**What is being asked:** Emit the entire listing verbatim.
START Available data
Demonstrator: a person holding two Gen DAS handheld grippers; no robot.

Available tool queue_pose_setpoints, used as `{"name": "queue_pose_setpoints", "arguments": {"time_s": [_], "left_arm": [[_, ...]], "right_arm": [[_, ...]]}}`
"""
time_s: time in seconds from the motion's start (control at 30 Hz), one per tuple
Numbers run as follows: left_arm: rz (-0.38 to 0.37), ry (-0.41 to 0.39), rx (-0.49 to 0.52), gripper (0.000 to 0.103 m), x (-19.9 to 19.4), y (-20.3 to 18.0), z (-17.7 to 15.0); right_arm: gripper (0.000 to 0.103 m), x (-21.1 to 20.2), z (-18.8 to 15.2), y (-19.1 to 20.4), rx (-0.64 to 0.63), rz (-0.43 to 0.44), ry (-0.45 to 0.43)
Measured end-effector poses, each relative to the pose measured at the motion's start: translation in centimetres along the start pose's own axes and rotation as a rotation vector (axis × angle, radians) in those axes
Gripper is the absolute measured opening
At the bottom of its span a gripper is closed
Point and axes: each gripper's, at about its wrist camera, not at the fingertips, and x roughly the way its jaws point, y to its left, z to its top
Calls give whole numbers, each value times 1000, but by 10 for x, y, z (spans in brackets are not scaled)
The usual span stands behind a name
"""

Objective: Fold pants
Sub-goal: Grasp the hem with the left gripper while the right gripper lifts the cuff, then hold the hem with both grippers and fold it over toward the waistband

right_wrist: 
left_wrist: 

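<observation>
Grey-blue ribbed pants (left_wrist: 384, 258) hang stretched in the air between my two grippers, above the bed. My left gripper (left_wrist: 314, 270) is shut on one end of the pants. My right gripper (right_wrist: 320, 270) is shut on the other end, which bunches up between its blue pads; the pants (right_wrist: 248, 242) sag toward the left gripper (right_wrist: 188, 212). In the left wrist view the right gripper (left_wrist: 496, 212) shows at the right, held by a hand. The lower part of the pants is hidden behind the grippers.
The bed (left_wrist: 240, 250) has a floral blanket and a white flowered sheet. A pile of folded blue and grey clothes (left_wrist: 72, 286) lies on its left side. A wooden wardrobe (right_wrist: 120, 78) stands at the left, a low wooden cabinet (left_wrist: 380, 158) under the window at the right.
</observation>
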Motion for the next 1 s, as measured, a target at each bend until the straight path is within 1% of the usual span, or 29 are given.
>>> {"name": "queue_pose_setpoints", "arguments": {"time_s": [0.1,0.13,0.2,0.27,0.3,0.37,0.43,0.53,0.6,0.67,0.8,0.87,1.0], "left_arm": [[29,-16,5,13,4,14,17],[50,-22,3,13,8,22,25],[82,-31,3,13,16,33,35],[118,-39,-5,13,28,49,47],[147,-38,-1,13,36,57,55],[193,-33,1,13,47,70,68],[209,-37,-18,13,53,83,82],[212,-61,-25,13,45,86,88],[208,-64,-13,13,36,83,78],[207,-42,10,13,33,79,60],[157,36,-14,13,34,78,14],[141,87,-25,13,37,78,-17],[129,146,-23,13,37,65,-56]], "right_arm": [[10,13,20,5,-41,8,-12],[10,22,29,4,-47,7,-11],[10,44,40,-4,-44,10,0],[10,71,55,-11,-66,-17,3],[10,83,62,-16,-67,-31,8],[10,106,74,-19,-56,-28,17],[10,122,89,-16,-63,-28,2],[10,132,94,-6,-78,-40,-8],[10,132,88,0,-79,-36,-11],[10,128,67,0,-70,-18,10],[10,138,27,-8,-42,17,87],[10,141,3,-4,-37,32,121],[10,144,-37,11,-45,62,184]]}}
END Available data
**Exercise result:**
Demonstrator: a person holding two Gen DAS handheld grippers; no robot.

Available tool queue_pose_setpoints, used as `{"name": "queue_pose_setpoints", "arguments": {"time_s": [_], "left_arm": [[_, ...]], "right_arm": [[_, ...]]}}`
"""
time_s: time in seconds from the motion's start (control at 30 Hz), one per tuple
Numbers run as follows: left_arm: rz (-0.38 to 0.37), ry (-0.41 to 0.39), rx (-0.49 to 0.52), gripper (0.000 to 0.103 m), x (-19.9 to 19.4), y (-20.3 to 18.0), z (-17.7 to 15.0); right_arm: gripper (0.000 to 0.103 m), x (-21.1 to 20.2), z (-18.8 to 15.2), y (-19.1 to 20.4), rx (-0.64 to 0.63), rz (-0.43 to 0.44), ry (-0.45 to 0.43)
Measured end-effector poses, each relative to the pose measured at the motion's start: translation in centimetres along the start pose's own axes and rotation as a rotation vector (axis × angle, radians) in those axes
Gripper is the absolute measured opening
At the bottom of its span a gripper is closed
Point and axes: each gripper's, at about its wrist camera, not at the fingertips, and x roughly the way its jaws point, y to its left, z to its top
Calls give whole numbers, each value times 1000, but by 10 for x, y, z (spans in brackets are not scaled)
The usual span stands behind a name
"""

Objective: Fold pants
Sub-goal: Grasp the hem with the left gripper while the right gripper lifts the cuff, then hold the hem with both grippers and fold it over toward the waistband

right_wrist: 
left_wrist: 

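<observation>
Grey-blue ribbed pants (left_wrist: 384, 258) hang stretched in the air between my two grippers, above the bed. My left gripper (left_wrist: 314, 270) is shut on one end of the pants. My right gripper (right_wrist: 320, 270) is shut on the other end, which bunches up between its blue pads; the pants (right_wrist: 248, 242) sag toward the left gripper (right_wrist: 188, 212). In the left wrist view the right gripper (left_wrist: 496, 212) shows at the right, held by a hand. The lower part of the pants is hidden behind the grippers.
The bed (left_wrist: 240, 250) has a floral blanket and a white flowered sheet. A pile of folded blue and grey clothes (left_wrist: 72, 286) lies on its left side. A wooden wardrobe (right_wrist: 120, 78) stands at the left, a low wooden cabinet (left_wrist: 380, 158) under the window at the right.
</observation>
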Motion for the next 1 s, as measured, a target at each bend until the straight path is within 1% of the usual span, or 29 are given.
>>> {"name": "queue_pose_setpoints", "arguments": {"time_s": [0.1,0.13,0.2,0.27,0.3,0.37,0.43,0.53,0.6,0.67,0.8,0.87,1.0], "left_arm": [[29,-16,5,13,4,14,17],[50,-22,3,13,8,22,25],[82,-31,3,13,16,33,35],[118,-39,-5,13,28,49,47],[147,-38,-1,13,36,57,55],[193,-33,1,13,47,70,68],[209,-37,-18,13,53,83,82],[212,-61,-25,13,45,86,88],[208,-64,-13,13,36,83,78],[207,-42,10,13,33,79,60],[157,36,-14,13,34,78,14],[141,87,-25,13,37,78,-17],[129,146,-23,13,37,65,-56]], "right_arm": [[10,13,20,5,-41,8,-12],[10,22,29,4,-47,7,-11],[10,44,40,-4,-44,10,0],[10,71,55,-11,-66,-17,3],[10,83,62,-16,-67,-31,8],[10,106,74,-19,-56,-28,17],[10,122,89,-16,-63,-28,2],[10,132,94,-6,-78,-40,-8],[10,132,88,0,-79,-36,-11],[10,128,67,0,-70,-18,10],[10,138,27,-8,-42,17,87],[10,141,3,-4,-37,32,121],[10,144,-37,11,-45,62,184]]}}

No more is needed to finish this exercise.